| Brief |
Go through the listing and set it down exactly, leaving out its pictures.

| Information supplied |

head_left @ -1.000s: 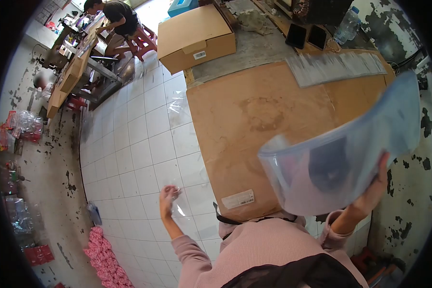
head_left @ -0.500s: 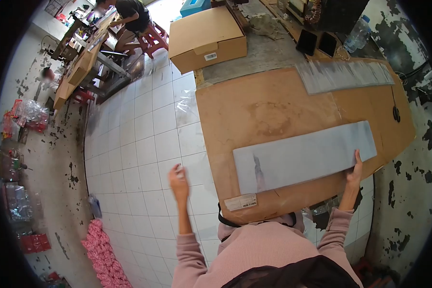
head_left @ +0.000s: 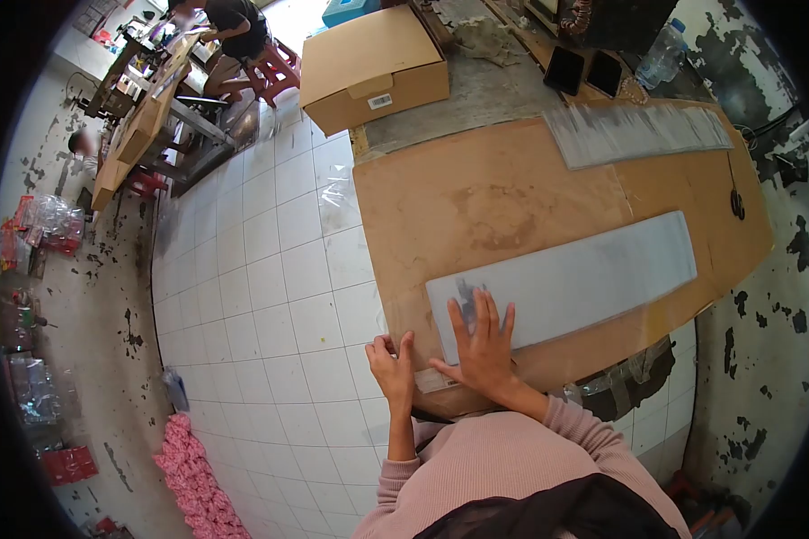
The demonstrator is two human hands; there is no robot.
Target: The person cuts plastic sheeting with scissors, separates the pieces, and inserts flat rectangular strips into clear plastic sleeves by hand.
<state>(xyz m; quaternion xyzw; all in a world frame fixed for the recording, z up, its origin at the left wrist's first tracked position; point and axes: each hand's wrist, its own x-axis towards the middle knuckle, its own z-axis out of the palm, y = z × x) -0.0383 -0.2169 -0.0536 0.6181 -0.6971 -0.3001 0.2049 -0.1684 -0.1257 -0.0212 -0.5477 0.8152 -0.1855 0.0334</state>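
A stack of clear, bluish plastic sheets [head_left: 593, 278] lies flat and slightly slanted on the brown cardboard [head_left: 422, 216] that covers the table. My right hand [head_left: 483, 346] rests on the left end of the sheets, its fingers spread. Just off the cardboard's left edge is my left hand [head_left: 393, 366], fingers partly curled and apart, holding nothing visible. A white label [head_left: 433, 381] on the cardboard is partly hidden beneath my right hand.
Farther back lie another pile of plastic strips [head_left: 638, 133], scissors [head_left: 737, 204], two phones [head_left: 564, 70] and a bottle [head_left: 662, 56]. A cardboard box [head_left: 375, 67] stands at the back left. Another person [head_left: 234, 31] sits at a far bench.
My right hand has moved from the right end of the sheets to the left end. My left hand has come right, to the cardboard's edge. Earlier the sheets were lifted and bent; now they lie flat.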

| Answer to this task |
head_left @ -1.000s: 
head_left @ -0.500s: 
head_left @ +0.000s: 
The demonstrator is two human hands; there is no robot.
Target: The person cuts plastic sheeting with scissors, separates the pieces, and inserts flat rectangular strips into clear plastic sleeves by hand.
<state>(xyz m; quaternion xyzw; all in a world frame fixed for the recording, z up, its origin at the left wrist's first tracked position; point and axes: each hand's wrist, its own x-axis towards the middle knuckle, its own z-axis out of the palm, y = z × x) -0.0383 -0.2169 -0.0536 0.6181 -0.6971 -0.3001 0.2049 -0.1684 -0.1257 -0.0212 -0.5477 0.8152 -0.1855 0.0334</state>
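A stack of clear, bluish plastic sheets [head_left: 593, 278] lies flat and slightly slanted on the brown cardboard [head_left: 422, 216] that covers the table. My right hand [head_left: 483, 346] rests on the left end of the sheets, its fingers spread. Just off the cardboard's left edge is my left hand [head_left: 393, 366], fingers partly curled and apart, holding nothing visible. A white label [head_left: 433, 381] on the cardboard is partly hidden beneath my right hand.
Farther back lie another pile of plastic strips [head_left: 638, 133], scissors [head_left: 737, 204], two phones [head_left: 564, 70] and a bottle [head_left: 662, 56]. A cardboard box [head_left: 375, 67] stands at the back left. Another person [head_left: 234, 31] sits at a far bench.
My right hand has moved from the right end of the sheets to the left end. My left hand has come right, to the cardboard's edge. Earlier the sheets were lifted and bent; now they lie flat.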

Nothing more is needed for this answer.